Not a bad movie, though the sequels (and remakes) are better
Don "The Dragon" Wilson plays a kickboxer named Jake Raye. He receives news from Manila that his brother, Michael, was found murdered. So he goes to the Philippines, to try and find his brother's killer. He meets a man named Kwong (Joe Mari Avellana), who trains him to compete in a martial-arts tournament called "Ta Chang" -- because he suspects that one of the fighters there was Michael's killer.
Some of the actors (excepting Wilson and Joe Mari Avellana) are quite bad, and the fight scenes aren't choreographed very well (you can make out that the fighters aren't really hitting each other). Still, this is an entertaining movie.

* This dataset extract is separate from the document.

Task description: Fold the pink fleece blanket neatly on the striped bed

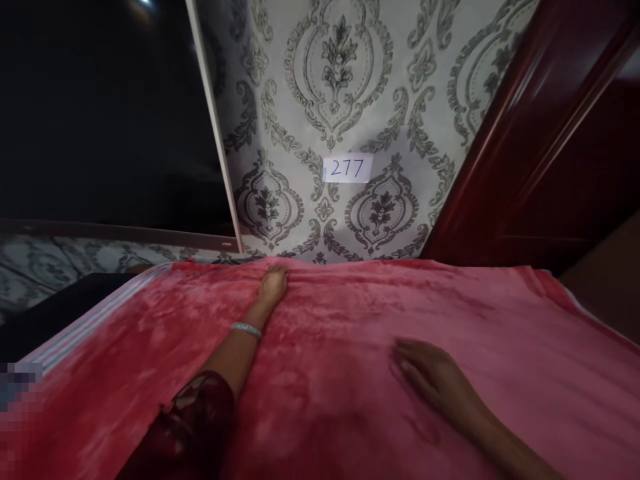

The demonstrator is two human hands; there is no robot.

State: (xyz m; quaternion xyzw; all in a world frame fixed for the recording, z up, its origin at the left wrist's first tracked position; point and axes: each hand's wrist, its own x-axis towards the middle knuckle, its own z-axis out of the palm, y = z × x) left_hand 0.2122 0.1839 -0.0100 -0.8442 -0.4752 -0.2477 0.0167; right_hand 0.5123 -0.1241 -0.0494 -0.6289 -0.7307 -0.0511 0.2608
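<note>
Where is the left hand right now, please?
The left hand is left of centre in the head view, on the red blanket near its far edge.

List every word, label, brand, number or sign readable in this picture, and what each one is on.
"277": handwritten on a white paper slip on the patterned wall.
Too small to read: a pale mark on the lower edge of the dark screen's frame; I cannot tell whether it is lettering.

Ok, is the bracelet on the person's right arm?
No, the pale bracelet circles the left forearm, behind the left hand near the far edge of the red cloth.
</note>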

"Bloodfist" was remade twice (at least as far as I know), as "Full Contact (1992)" and "Dragon Fire (1993)". I've seen both, and they're better than this one. "Full Contact" is the best of the lot (and it would have been even better had Don "The Dragon" Wilson been in it instead of Jerry Trimble).
Seven sequels (to date) have followed "Bloodfist" -- most of them have nothing to do with the first one. They're all better than this movie (especially parts 6 and 7).
If you like low budget action movies, and if you are a fan of Don "The Dragon" Wilson, you might want to see this early movie of his. Others will probably not like this movie.